* [Work item]
Report every line below that carries the word "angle".

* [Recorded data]

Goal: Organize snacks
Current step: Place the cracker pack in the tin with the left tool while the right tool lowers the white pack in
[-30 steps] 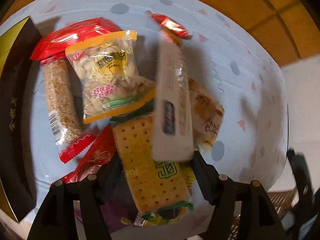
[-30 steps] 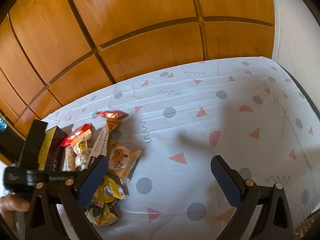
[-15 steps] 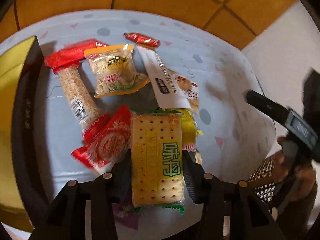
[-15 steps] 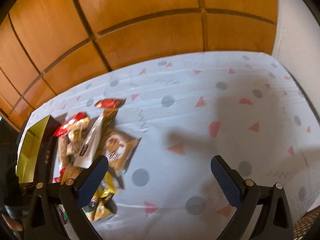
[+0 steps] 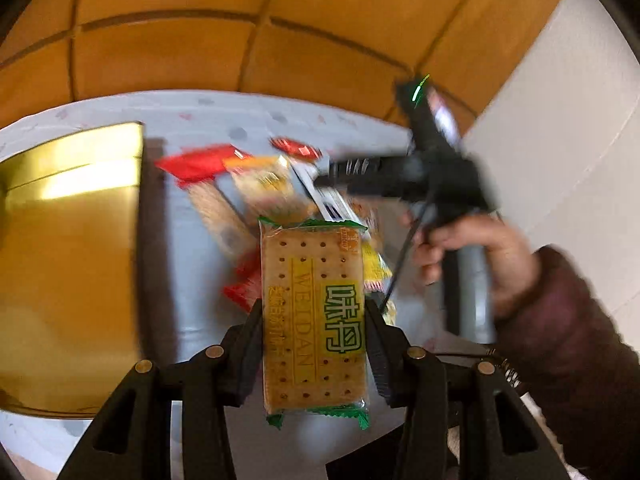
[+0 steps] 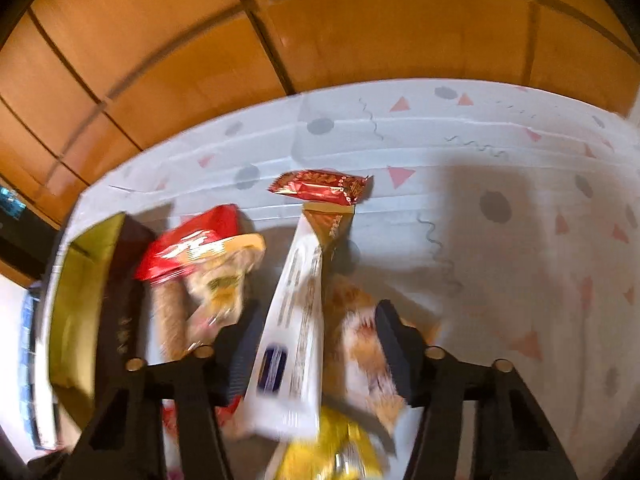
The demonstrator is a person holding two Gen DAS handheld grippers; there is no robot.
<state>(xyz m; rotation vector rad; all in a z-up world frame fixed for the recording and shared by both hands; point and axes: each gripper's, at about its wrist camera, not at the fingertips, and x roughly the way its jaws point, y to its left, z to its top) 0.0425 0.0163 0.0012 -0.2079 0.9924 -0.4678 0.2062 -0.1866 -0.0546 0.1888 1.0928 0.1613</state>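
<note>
1. The left gripper (image 5: pixel 314 344) pinches a cracker pack (image 5: pixel 314 320) by its long sides, both pads against the wrapper, and holds it lifted clear of the pile — one snack is in hand but not yet put away.
2. The right gripper (image 6: pixel 316 344) points down into the pile with its jaws closing around a long white bar (image 6: pixel 294 336); the bar and an orange-and-white packet (image 6: pixel 360 340) lie between the pads, and the blur hides whether they press on either yet.
3. Beyond the grippers, the rest of the snacks lie loose on the patterned tablecloth (image 6: pixel 480 152) — a red-topped pack (image 6: pixel 192 246), a small red candy bar (image 6: pixel 320 186), a yellow pouch (image 6: pixel 332 452).
4. The gold box (image 5: pixel 68 264) stands just beside the pile at its left and looks empty, so I judge the sorting barely begun.
</note>
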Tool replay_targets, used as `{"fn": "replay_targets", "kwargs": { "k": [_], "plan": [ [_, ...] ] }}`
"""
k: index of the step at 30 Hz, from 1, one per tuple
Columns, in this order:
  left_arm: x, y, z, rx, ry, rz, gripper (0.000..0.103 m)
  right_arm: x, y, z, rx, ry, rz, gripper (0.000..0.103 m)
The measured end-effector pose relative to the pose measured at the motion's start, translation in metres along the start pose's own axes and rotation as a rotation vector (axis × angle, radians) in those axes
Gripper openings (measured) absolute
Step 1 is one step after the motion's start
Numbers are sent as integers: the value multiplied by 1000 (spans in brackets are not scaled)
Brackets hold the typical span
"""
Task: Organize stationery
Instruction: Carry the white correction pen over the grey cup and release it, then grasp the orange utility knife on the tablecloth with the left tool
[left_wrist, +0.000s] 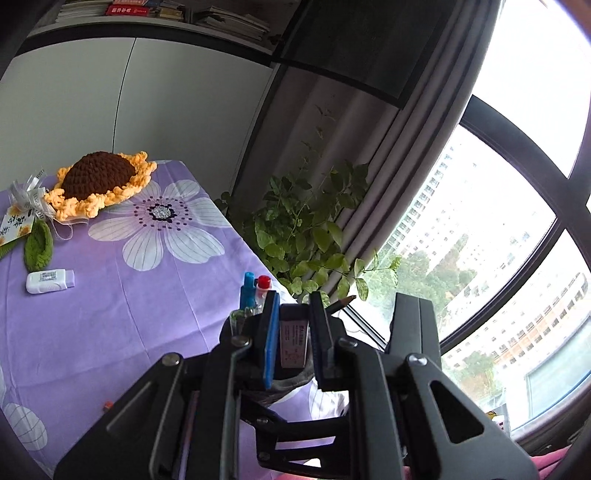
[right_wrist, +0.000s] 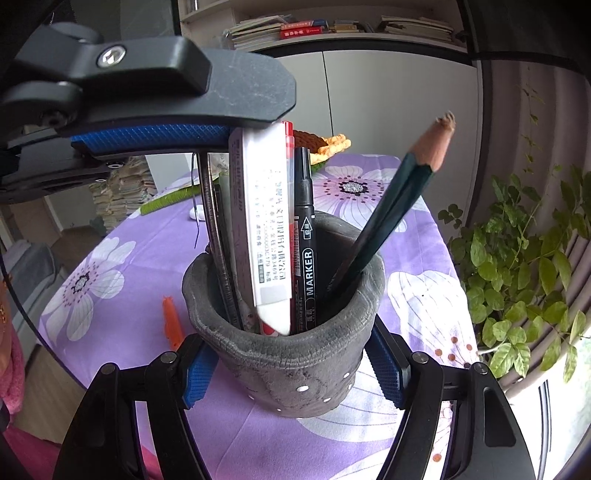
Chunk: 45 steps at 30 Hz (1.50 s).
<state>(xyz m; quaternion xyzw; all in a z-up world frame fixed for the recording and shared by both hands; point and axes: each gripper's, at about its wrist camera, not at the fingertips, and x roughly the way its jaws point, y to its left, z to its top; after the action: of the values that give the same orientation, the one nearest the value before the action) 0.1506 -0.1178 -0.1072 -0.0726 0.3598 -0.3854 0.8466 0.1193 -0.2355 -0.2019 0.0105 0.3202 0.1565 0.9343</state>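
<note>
A grey felt pen holder (right_wrist: 291, 365) stands on the purple flowered tablecloth (right_wrist: 122, 280). My right gripper (right_wrist: 291, 369) is shut on the holder, its blue pads (right_wrist: 197, 373) pressing both sides. The holder contains a black marker (right_wrist: 306, 236), a green pencil (right_wrist: 388, 218), a red pen and a dark thin tool. My left gripper (left_wrist: 293, 343) is shut on a white eraser (right_wrist: 264, 229) and holds it upright with its lower end inside the holder. A second white eraser (left_wrist: 50, 281) lies on the cloth at the left.
A crocheted sunflower (left_wrist: 99, 181) with a ribbon and tag lies at the table's far end. A small orange object (right_wrist: 171, 321) lies left of the holder. A leafy plant (left_wrist: 314, 229) stands off the table's right edge, by a window. White cabinets stand behind.
</note>
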Motion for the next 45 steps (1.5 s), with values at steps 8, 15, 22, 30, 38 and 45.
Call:
{"fn": "replay_targets", "kwargs": {
  "k": [8, 15, 22, 30, 38, 45],
  "plan": [
    [-18, 6, -3, -57, 48, -48, 40, 0, 4, 1, -21, 9, -13, 74],
    [-57, 34, -11, -192, 17, 174, 73, 0, 6, 1, -22, 13, -7, 74],
    [-19, 118, -66, -568, 308, 375, 44, 0, 7, 1, -14, 11, -14, 74],
    [-9, 130, -60, -652, 251, 447, 43, -1, 8, -1, -19, 9, -13, 74],
    [8, 130, -58, -651, 292, 480, 25, -2, 7, -2, -19, 7, -10, 74],
    [5, 130, -62, -694, 325, 478, 25, -2, 6, -2, -19, 4, -8, 74]
  ]
}}
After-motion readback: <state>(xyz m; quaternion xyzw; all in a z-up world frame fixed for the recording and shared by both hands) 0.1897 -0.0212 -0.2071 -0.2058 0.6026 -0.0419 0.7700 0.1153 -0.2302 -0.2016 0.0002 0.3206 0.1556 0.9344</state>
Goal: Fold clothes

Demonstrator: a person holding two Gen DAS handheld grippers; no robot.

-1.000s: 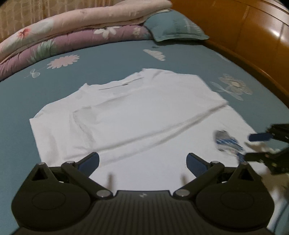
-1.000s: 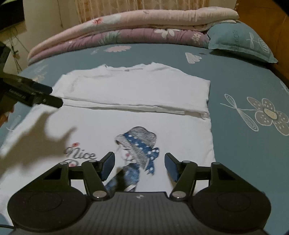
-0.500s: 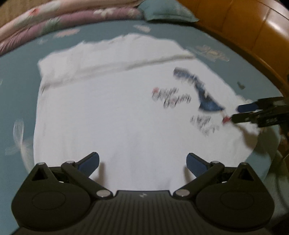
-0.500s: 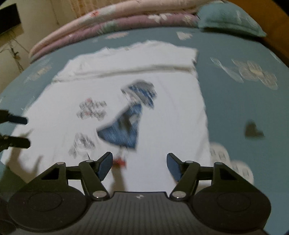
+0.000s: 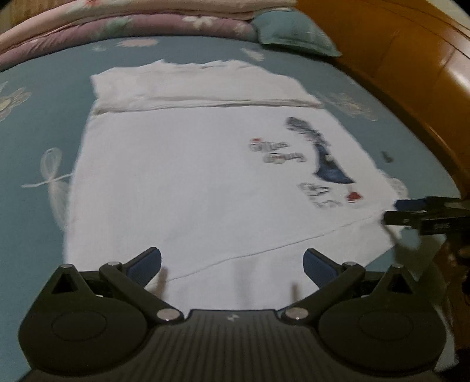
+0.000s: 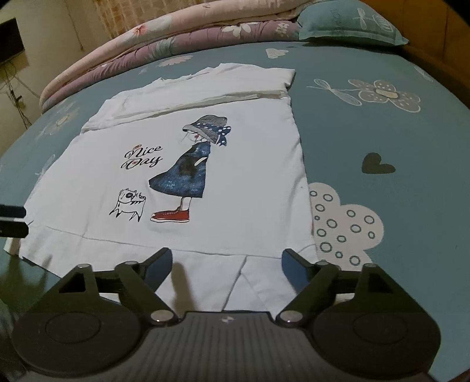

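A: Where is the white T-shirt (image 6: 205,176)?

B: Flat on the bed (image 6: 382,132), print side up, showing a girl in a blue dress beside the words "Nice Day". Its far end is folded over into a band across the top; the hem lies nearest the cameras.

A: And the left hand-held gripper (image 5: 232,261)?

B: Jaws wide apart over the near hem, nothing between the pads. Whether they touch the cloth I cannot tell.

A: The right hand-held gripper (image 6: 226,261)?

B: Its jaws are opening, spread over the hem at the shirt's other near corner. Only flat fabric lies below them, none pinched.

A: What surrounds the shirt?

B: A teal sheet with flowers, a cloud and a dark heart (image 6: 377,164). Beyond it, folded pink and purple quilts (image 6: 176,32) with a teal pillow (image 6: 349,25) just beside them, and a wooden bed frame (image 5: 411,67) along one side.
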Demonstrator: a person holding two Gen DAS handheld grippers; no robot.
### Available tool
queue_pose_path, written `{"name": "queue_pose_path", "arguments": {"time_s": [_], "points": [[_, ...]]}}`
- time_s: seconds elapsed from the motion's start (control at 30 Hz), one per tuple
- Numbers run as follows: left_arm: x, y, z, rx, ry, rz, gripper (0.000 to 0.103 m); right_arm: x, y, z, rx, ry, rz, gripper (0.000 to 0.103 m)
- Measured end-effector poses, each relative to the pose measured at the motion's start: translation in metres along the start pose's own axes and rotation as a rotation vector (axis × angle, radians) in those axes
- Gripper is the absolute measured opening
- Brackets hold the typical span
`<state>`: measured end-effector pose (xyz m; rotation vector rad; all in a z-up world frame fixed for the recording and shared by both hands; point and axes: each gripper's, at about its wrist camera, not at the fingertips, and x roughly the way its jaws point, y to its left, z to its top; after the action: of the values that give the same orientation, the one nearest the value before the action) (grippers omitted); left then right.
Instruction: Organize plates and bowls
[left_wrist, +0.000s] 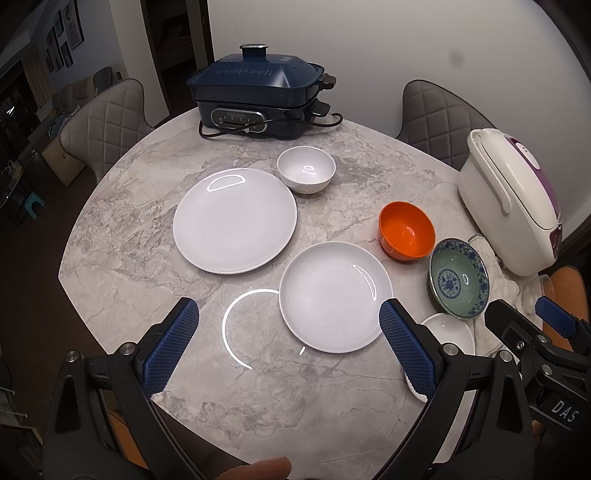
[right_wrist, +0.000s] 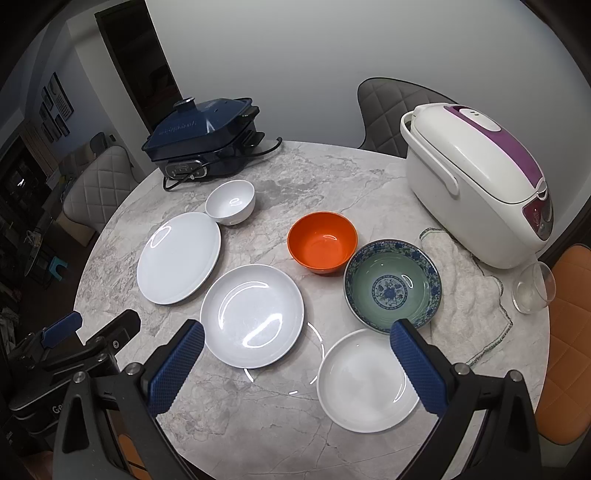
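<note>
Both wrist views overlook the table (left_wrist: 110, 236) obliquely.

In the left wrist view, the small white plate (left_wrist: 448, 330) at lower right is largely covered by a blue finger pad (left_wrist: 406, 350). The glass bowl (left_wrist: 535, 291) at right is partly hidden behind the right gripper (left_wrist: 521, 317). In the right wrist view, the orange chair (right_wrist: 569, 332) is cut off by the right edge. The cooker lid lettering (right_wrist: 183, 127), upper left, is too blurred to read.
</note>
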<state>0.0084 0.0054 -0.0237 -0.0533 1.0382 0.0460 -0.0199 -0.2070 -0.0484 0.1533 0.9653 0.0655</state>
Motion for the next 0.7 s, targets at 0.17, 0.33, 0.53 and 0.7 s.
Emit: {"name": "queue_pose_path", "arguments": {"time_s": [0.17,0.33,0.53,0.7], "points": [[0.004,0.000,-0.003,-0.003,0.003,0.002,0.099,-0.001,0.000,0.001,0.000,0.001,0.000,0.103],[0.008,0.001,-0.009,-0.009,0.006,0.008,0.099,0.000,0.001,0.001,-0.001,0.003,0.001,0.103],[0.013,0.007,-0.015,-0.034,0.039,-0.014,0.099,0.005,0.002,-0.001,-0.011,0.003,0.027,0.103],[0.043,0.044,-0.052,-0.156,0.160,-0.187,0.099,0.001,0.000,-0.003,-0.027,-0.040,0.272,0.103]]}}
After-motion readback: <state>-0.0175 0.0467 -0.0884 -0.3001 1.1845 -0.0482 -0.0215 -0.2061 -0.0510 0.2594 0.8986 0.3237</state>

* [Result of the exercise]
The measured end-effector pose relative to the pose measured at the motion's start, translation in metres along the start pose's own axes and rotation as a rotation vector (axis × angle, radians) in those axes
- Measured end-effector poses, each relative to the pose measured at the motion's start: translation in metres along the start pose's own axes and rotation as a rotation vector (axis × angle, radians) in those axes

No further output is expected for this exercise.